--- START ---

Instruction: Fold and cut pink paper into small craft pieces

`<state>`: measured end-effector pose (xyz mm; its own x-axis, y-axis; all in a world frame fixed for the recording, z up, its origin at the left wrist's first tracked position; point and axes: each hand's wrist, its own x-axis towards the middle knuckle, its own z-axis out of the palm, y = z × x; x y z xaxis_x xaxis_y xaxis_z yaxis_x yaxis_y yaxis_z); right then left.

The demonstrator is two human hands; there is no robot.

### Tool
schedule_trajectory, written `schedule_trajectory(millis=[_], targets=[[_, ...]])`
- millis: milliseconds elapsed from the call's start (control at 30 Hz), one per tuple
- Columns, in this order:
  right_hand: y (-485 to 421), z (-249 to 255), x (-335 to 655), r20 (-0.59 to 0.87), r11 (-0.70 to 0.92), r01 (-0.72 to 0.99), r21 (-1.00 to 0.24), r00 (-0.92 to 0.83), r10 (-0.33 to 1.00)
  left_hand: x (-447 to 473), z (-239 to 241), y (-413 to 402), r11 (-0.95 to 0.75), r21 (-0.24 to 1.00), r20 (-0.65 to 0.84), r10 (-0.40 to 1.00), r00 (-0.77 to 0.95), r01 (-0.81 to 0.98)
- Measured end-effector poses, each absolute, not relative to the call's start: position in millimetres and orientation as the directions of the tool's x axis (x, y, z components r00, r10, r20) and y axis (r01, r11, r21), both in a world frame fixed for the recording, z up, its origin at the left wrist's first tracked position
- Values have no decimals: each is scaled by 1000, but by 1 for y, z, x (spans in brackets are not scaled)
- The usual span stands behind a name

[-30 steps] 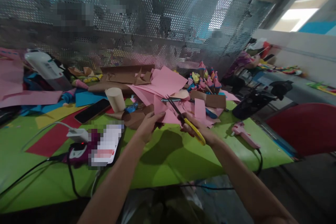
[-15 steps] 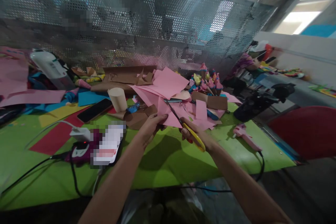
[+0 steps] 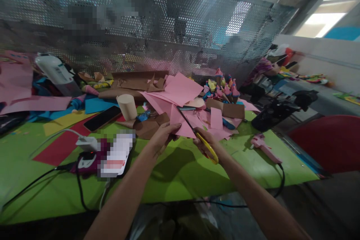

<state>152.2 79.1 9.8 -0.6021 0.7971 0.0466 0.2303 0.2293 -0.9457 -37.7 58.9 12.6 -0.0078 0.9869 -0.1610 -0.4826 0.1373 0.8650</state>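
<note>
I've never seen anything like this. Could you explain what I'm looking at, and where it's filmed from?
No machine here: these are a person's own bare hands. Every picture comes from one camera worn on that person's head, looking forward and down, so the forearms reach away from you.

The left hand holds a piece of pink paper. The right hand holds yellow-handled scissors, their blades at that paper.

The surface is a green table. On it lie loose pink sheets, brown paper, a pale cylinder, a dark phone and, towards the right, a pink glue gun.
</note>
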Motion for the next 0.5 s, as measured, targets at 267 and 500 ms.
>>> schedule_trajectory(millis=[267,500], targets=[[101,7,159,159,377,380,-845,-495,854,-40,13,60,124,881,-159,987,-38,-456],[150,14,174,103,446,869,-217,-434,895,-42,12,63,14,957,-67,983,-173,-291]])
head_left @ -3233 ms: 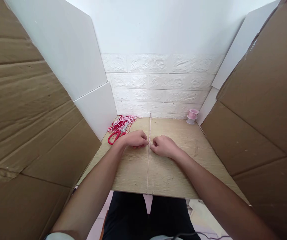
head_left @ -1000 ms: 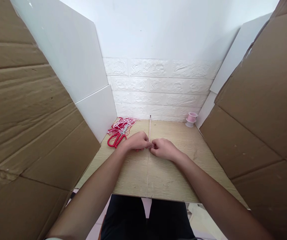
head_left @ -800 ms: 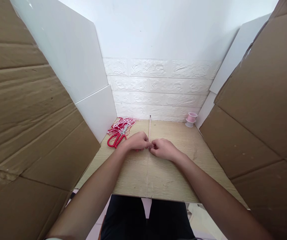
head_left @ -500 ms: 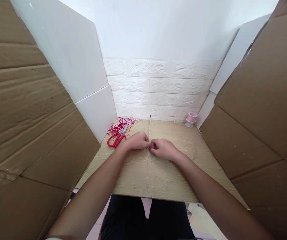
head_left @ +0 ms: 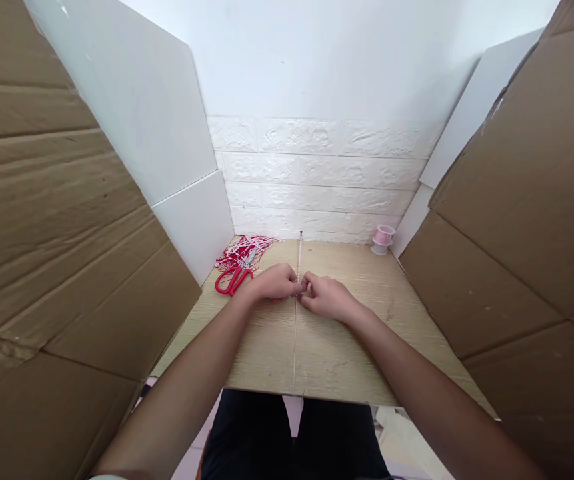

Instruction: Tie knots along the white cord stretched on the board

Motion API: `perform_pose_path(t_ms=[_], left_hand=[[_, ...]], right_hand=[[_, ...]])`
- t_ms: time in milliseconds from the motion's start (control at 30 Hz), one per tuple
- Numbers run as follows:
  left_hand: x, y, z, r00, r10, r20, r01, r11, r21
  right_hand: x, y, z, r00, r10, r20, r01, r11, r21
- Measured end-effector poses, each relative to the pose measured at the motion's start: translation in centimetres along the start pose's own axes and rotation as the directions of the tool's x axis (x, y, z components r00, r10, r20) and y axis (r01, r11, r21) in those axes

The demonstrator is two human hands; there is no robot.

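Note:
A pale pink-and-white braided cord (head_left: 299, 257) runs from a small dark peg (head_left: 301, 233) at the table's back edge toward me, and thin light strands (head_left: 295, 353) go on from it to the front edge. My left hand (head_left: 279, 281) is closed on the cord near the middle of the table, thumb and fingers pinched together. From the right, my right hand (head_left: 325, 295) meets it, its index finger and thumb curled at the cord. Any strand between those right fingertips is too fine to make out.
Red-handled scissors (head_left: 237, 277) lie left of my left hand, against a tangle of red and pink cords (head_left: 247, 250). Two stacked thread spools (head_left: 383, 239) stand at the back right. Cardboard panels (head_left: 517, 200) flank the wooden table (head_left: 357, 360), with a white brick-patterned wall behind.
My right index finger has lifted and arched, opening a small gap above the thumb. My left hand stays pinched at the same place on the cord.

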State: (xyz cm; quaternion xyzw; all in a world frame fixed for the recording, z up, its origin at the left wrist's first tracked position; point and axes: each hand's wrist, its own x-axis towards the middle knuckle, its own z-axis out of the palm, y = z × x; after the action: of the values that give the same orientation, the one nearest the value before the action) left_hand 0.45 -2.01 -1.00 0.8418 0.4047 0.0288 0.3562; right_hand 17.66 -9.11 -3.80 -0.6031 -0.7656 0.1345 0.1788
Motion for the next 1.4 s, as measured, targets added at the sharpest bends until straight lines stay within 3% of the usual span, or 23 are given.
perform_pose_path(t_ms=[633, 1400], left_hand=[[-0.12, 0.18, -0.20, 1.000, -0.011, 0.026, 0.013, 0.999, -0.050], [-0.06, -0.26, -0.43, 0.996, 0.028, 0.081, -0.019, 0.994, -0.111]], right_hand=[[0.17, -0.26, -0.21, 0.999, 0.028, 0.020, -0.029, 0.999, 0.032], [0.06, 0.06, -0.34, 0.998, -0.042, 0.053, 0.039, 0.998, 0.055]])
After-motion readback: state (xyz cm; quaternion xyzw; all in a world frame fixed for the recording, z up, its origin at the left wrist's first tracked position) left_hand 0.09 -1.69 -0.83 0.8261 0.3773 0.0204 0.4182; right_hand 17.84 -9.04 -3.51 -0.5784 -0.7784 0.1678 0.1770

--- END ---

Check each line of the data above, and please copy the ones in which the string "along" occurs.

TASK RESULT
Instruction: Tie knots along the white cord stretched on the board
- Measured end-effector poses, each relative to the pose measured at the motion's start: translation in centimetres along the start pose's own axes and rotation as the directions of the tool's x axis (x, y, z components r00, r10, r20) and y axis (r01, r11, r21) in those axes

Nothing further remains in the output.